Female activist held incommunicado for months
Li Qiaochu (李翘楚), born in 1991, is a feminist and researcher on labour issues. Li graduated from the School of Labour and Human Resources at Renmin University of China.
Li has long been involved in issues concerning the equal rights for workers, women and other members of Chinese society. Her research has covered topics such as policies on social protection for retired workers. When Beijing authorities cleared and evicted the “low income population” in 2017, Li worked with volunteers to compile and disseminate information about the most affected communities in order to help the expelled migrant workers find new jobs and affordable alternative accommodation. Li also actively took part in various national #MeToo campaigns. She compiled data, drafted reports and posted online messages of her support for the movement.
In June 2019, Li was diagnosed with depression and had to be on regular medication. However, this did not stop her from her activism. With the outbreak of COVID-19, Li again volunteered to help both online and offline with epidemic prevention in the small communities. She distributed face masks to sanitation workers and guided pregnant women of the affected communities to help each other out. Having observed the lack of gender perspective, especially with respect to prevention of gender-based violence in the practices of some hospitals, she immediately worked with a group of volunteers to set out recommendations.

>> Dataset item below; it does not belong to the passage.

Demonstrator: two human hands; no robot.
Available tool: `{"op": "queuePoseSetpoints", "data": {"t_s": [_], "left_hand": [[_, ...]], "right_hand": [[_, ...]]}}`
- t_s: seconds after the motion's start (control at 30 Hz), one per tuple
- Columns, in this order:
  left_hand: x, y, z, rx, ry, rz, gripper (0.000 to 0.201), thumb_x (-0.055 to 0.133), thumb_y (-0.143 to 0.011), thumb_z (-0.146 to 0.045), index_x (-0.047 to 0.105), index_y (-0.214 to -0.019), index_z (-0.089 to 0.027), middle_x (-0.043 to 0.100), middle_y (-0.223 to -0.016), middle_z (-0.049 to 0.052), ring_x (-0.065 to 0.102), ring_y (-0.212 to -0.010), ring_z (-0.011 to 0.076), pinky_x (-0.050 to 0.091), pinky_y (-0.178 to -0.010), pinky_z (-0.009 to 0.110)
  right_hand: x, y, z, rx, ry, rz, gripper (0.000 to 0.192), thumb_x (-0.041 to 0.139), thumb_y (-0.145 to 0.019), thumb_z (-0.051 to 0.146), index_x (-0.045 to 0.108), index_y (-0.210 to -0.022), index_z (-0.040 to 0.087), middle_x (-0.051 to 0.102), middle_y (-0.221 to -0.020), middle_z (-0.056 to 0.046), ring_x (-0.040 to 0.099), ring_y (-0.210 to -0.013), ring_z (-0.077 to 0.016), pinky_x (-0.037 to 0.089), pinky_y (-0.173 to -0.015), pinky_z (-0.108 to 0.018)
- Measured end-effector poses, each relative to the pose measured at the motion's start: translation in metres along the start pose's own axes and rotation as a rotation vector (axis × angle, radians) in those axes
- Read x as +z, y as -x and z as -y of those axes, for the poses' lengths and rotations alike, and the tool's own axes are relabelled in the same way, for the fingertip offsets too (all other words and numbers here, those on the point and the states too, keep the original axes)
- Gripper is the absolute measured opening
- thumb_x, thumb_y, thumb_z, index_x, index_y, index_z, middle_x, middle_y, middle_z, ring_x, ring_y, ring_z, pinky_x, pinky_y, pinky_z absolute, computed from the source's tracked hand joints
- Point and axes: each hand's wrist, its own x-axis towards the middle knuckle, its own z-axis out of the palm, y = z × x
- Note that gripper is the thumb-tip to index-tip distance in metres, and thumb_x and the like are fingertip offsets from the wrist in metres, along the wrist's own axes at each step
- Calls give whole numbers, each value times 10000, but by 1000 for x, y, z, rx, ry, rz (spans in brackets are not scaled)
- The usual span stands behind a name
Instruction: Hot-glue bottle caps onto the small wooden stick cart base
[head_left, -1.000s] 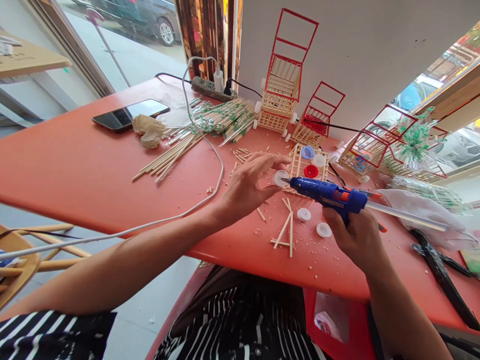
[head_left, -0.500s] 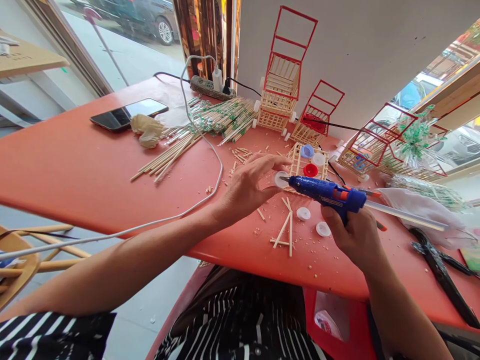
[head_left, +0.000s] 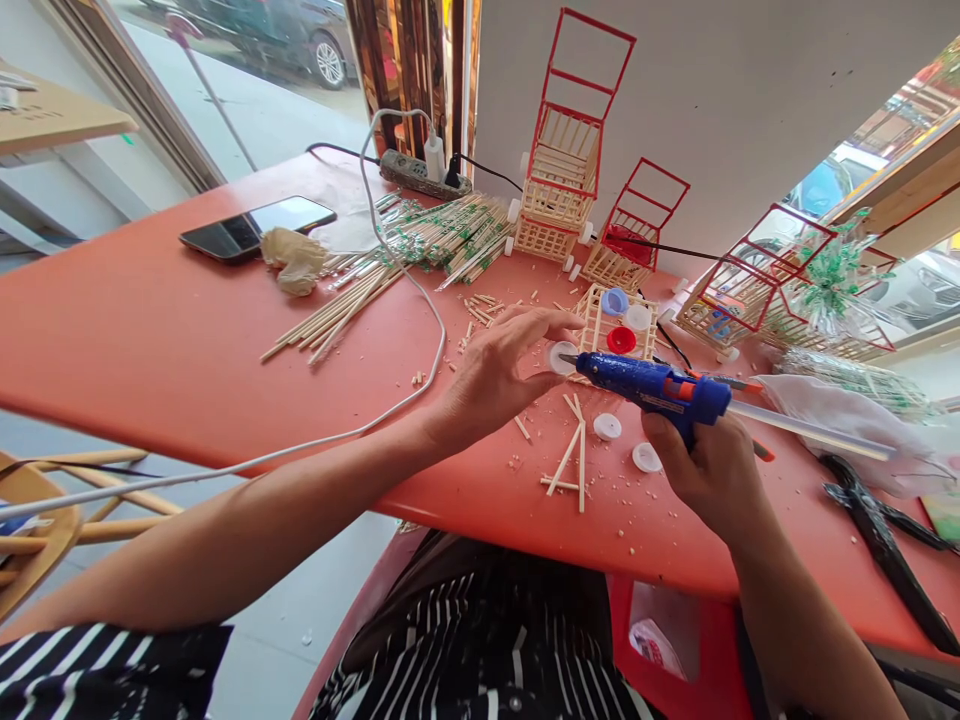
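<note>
My right hand (head_left: 712, 480) grips a blue hot glue gun (head_left: 645, 382), with a clear glue stick (head_left: 810, 428) poking out of its back. The gun's nozzle is at a white bottle cap (head_left: 560, 358). My left hand (head_left: 499, 365) curves its thumb and forefinger around that cap and holds it by the edges. Just behind stands a small stick-built frame (head_left: 592, 318) with a blue cap (head_left: 614, 302), a red cap (head_left: 621, 341) and another white cap (head_left: 637, 318) on it. Two more white caps, one nearer (head_left: 607, 427), one further right (head_left: 646, 458), lie on the table.
Short sticks (head_left: 568, 458) lie before me on the red table (head_left: 187, 350). Stick bundles (head_left: 442, 235), a phone (head_left: 255, 228) and a power strip (head_left: 409, 172) are at the back left. Red-handled stick carts (head_left: 559, 180) stand behind. Black cutters (head_left: 885, 540) lie right. A white cable (head_left: 337, 437) crosses the left.
The glue gun has shifted very slightly left, its nozzle still at the white cap. My left hand keeps the same pose.
</note>
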Motion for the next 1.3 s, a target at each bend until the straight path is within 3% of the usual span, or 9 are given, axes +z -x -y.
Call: {"op": "queuePoseSetpoints", "data": {"t_s": [0.27,0.43,0.73,0.87,1.3], "left_hand": [[1,0,0,-20,3,0,417,788,-869,-66,677,-1249,-199,801,-1128,35,745,-1091,193,566,-999,340],[1,0,1,-5,13,-4,415,792,-863,-57,681,-1240,-193,801,-1114,36,744,-1103,197,565,-1007,340],[0,0,-1,-27,14,-8,400,790,-871,-78,684,-1238,-197,802,-1125,39,738,-1109,200,554,-1016,347],[0,0,-1,-37,3,12,386,780,-884,-101,684,-1243,-206,802,-1131,43,740,-1097,208,556,-1008,363],[1,2,-1,-18,39,19,388,773,-893,-92,680,-1256,-194,796,-1138,54,734,-1123,209,563,-1012,356]], "right_hand": [[0,2,-5,0,-17,-6,558,468,-1031,632,334,-623,276,367,-460,46,348,-418,-125,226,-470,-316],[-1,1,-1,-17,-24,-14,566,477,-1030,622,326,-607,277,305,-454,63,308,-400,-113,206,-460,-316],[-3,4,-5,27,26,-18,638,425,-1022,713,278,-573,285,292,-432,52,303,-379,-117,191,-430,-317],[-3,0,-2,30,28,-9,600,421,-1024,701,343,-607,277,320,-443,53,318,-403,-127,207,-452,-317],[-1,0,1,9,-19,3,580,466,-1016,672,299,-615,287,282,-446,63,295,-394,-127,202,-465,-326]]}}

As the result of Li’s activism, she was often harassed by the police. Beginning in early December 2019, public security officers were stationed outside her house and monitored her on her way to and from work, which seriously contravened her privacy and civil rights.
On 31 December 2019, Li was summoned by the police and held in the Beijing Public Security Bureau for 24 hours.

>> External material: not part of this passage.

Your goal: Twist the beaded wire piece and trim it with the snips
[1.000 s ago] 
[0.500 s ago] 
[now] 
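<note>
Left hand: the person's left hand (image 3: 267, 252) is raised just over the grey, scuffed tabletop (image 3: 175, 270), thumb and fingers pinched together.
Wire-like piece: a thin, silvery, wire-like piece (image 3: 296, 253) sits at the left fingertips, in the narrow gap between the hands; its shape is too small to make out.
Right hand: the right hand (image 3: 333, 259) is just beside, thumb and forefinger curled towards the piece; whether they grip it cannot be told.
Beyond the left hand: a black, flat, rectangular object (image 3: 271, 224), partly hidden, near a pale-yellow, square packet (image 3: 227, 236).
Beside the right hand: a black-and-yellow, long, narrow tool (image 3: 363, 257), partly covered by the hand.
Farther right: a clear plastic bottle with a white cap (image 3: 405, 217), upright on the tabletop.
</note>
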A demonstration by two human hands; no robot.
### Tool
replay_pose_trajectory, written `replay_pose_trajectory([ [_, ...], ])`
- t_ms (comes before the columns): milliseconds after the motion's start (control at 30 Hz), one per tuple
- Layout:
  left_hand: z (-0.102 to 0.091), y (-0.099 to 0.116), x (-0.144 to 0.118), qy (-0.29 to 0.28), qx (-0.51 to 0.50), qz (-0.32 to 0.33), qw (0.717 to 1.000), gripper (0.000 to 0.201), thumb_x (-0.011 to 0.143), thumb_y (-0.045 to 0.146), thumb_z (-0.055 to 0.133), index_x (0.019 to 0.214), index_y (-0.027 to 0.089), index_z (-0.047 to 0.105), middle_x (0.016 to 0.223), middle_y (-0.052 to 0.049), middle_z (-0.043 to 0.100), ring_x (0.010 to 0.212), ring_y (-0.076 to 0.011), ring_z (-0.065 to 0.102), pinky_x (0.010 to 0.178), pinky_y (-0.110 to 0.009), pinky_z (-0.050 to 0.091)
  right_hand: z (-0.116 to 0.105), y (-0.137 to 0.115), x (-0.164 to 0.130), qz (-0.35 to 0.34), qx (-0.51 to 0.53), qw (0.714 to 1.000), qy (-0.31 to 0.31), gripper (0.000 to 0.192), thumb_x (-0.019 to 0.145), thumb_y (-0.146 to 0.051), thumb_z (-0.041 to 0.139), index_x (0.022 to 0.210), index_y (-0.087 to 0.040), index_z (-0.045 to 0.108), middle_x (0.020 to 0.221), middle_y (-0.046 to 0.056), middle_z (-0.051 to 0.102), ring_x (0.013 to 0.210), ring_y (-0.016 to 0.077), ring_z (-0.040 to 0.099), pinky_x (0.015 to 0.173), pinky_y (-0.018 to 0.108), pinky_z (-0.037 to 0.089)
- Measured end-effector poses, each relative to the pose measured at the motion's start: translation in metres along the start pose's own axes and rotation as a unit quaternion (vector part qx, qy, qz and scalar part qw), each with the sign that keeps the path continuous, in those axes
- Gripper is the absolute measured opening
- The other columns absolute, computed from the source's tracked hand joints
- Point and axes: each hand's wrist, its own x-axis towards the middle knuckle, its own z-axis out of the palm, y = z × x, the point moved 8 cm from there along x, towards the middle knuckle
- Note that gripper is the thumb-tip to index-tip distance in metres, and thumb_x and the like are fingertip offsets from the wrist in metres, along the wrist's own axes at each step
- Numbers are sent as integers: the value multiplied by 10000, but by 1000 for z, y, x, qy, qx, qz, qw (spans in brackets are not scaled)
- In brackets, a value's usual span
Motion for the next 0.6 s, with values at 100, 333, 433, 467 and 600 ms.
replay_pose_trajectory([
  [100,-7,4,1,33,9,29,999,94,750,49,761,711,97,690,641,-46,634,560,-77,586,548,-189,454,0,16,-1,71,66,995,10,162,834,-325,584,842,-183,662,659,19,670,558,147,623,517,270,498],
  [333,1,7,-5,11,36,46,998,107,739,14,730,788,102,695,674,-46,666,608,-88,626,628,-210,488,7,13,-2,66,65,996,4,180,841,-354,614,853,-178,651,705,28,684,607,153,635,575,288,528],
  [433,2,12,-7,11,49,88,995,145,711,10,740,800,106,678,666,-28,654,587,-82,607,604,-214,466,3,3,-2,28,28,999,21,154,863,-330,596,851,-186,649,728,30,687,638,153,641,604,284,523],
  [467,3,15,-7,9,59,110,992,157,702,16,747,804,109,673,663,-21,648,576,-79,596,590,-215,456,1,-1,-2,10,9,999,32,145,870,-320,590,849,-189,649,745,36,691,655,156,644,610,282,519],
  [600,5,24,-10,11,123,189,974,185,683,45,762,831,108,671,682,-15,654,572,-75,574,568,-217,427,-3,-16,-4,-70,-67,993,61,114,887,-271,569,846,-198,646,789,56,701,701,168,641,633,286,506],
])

During her detention, the police reportedly refused to give her adequate medical care. As most of the questioning related to Xu Zhiyong, Li Qiaochu decided to reveal her treatment by the police online and called for more public attention for others detained in relation to the gatherings in Xiamen.

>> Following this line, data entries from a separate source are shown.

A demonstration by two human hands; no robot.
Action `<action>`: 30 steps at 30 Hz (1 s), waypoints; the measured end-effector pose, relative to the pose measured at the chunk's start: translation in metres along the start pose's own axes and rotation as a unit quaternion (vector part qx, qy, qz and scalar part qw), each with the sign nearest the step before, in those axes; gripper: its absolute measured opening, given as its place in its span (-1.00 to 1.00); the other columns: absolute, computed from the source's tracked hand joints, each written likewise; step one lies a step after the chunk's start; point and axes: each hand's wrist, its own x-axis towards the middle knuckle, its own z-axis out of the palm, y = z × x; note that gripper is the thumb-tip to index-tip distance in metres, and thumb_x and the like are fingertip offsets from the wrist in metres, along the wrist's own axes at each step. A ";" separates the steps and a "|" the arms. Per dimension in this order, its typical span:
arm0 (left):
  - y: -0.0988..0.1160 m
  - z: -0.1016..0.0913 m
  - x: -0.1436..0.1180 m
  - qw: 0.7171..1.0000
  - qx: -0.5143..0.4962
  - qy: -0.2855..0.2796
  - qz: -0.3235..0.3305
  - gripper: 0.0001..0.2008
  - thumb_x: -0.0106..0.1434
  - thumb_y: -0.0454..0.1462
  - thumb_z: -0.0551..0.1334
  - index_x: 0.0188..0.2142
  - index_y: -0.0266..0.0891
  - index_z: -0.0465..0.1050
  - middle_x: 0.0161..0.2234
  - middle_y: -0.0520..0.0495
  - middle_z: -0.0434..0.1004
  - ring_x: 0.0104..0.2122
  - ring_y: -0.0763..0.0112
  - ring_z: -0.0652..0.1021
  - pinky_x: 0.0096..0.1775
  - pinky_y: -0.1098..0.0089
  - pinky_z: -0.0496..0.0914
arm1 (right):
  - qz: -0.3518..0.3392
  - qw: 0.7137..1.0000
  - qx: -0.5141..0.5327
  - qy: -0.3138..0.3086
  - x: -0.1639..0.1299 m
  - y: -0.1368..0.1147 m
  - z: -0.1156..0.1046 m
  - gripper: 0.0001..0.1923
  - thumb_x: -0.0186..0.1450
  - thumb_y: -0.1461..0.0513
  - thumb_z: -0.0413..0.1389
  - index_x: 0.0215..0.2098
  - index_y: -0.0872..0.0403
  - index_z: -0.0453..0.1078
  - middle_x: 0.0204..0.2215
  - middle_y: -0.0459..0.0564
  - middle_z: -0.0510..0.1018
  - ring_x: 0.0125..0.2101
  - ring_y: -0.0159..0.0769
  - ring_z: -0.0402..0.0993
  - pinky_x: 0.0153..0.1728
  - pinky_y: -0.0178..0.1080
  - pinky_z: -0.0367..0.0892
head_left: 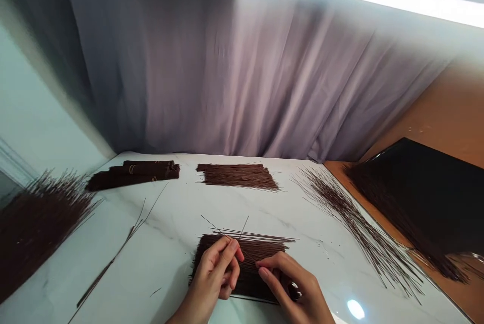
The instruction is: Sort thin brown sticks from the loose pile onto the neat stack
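Note:
My left hand (pixel 220 266) is closed in a pinch, with two thin dark strands (pixel 244 227) rising in a V from its fingertips. Close by on the right, the thumb and forefinger of my right hand (pixel 289 281) are pressed together; whatever sits between them is too fine to make out. Both hands are over a woven-looking brown mat of thin sticks (pixel 260 253), and they hide its front and left parts. Several loose sticks (pixel 257 236) lie along the mat's far edge.
Rolled dark mats (pixel 151 169) and a flat brown stick panel (pixel 238 176) lie at the back of the white marbled table (pixel 177 203). Loose stick bundles (pixel 41 223) flank the left, with more twigs (pixel 351 218) on the right. A black panel (pixel 423 193) stands far right.

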 end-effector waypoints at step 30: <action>-0.008 0.007 -0.022 0.940 0.254 -0.226 0.023 -0.40 0.23 0.23 0.22 -0.61 -0.20 0.31 -0.56 0.03 0.31 -0.55 0.47 0.27 -0.49 0.45 0.10 | -0.056 0.987 0.055 -0.143 0.028 -0.025 -0.040 -0.69 0.49 0.05 0.09 -0.29 0.00 0.56 -0.38 -0.08 0.64 -0.34 -0.32 0.53 -0.28 -0.31 0.41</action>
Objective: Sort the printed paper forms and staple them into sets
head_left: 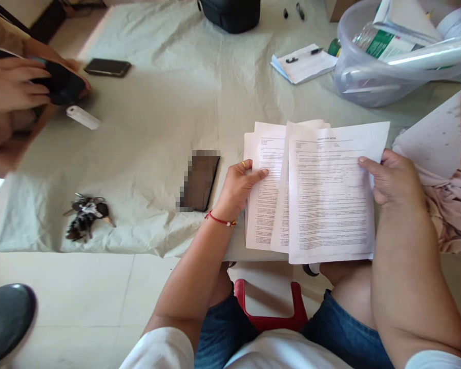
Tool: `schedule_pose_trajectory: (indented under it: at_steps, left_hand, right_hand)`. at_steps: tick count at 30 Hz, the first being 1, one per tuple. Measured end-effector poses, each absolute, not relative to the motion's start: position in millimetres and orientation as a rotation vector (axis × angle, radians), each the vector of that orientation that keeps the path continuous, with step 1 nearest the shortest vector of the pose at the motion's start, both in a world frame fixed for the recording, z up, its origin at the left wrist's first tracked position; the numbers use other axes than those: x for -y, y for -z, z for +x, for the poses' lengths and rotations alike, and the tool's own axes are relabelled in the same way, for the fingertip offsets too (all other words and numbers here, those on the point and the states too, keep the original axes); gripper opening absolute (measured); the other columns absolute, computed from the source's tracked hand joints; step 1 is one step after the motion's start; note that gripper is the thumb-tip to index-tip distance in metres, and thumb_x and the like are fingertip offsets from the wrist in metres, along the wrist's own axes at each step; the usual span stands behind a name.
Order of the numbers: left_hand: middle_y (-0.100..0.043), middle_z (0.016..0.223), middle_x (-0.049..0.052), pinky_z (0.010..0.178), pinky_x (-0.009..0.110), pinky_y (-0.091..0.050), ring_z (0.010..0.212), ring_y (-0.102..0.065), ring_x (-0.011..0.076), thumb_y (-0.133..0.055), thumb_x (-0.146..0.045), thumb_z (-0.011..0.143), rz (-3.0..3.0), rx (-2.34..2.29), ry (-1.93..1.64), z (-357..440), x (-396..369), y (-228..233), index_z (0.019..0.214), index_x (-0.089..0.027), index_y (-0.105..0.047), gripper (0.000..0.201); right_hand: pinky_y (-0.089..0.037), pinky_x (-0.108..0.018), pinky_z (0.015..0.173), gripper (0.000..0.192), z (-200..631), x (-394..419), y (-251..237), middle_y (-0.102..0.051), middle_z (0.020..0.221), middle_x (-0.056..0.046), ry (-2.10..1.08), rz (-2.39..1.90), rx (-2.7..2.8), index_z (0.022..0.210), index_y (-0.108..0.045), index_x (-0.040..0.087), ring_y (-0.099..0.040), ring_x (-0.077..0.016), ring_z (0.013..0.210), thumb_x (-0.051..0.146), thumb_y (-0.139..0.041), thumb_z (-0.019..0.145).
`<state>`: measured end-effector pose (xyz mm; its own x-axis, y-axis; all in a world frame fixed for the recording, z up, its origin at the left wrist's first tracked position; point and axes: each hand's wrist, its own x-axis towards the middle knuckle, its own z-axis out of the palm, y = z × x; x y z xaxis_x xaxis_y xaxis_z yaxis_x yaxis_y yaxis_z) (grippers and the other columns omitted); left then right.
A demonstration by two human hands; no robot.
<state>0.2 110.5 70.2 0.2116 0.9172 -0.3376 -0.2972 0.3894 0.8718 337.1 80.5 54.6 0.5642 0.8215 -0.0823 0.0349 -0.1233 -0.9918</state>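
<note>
Pinching fanned sheets (265,215) w/ L hand (238,185), clamping top sheet (330,205) w/ nearer R hand (395,177), left of it, lengthwise near-to-far!

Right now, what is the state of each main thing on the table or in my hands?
Printed sheets: held, fanned out, overlapping
Left hand: gripping left-side sheets
Right hand: gripping right-side sheets
Nearer phone: flat, screen pixelated
Farther phone: flat, screen dark
Keys: bunched together
Plastic tub: open, loaded
Paper stack: lying flat

Phone (108,67), probably keys (86,214), on table (149,107)
</note>
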Motion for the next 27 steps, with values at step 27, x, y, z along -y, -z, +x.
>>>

Since 26 December 2019, police across the country have been summoning or detaining participants in an informal gathering of lawyers and activists held in Xiamen earlier that month. Dai Zhenya, Ding Jiaxi and Zhang Zhongshun are just three of the many participants detained and are currently being held under residential surveillance at a designated location unknown to their families.
Residential surveillance in a designated location” (指定监所监视居住) is a measure that, under certain circumstances, enables criminal investigators to hold individuals for up to six months outside the formal detention system in what can amount to a form of secret incommunicado detention. When held without access to legal counsel of their choice, their families or others, suspects placed under this form of “residential surveillance” are at risk of torture and other ill-treatment. This form of detention has been used to curb the activities of human rights defenders, including lawyers, activists and religious practitioners. Activists and human rights defenders continue to be systematically subjected to monitoring, harassment, intimidation, arrest and detention.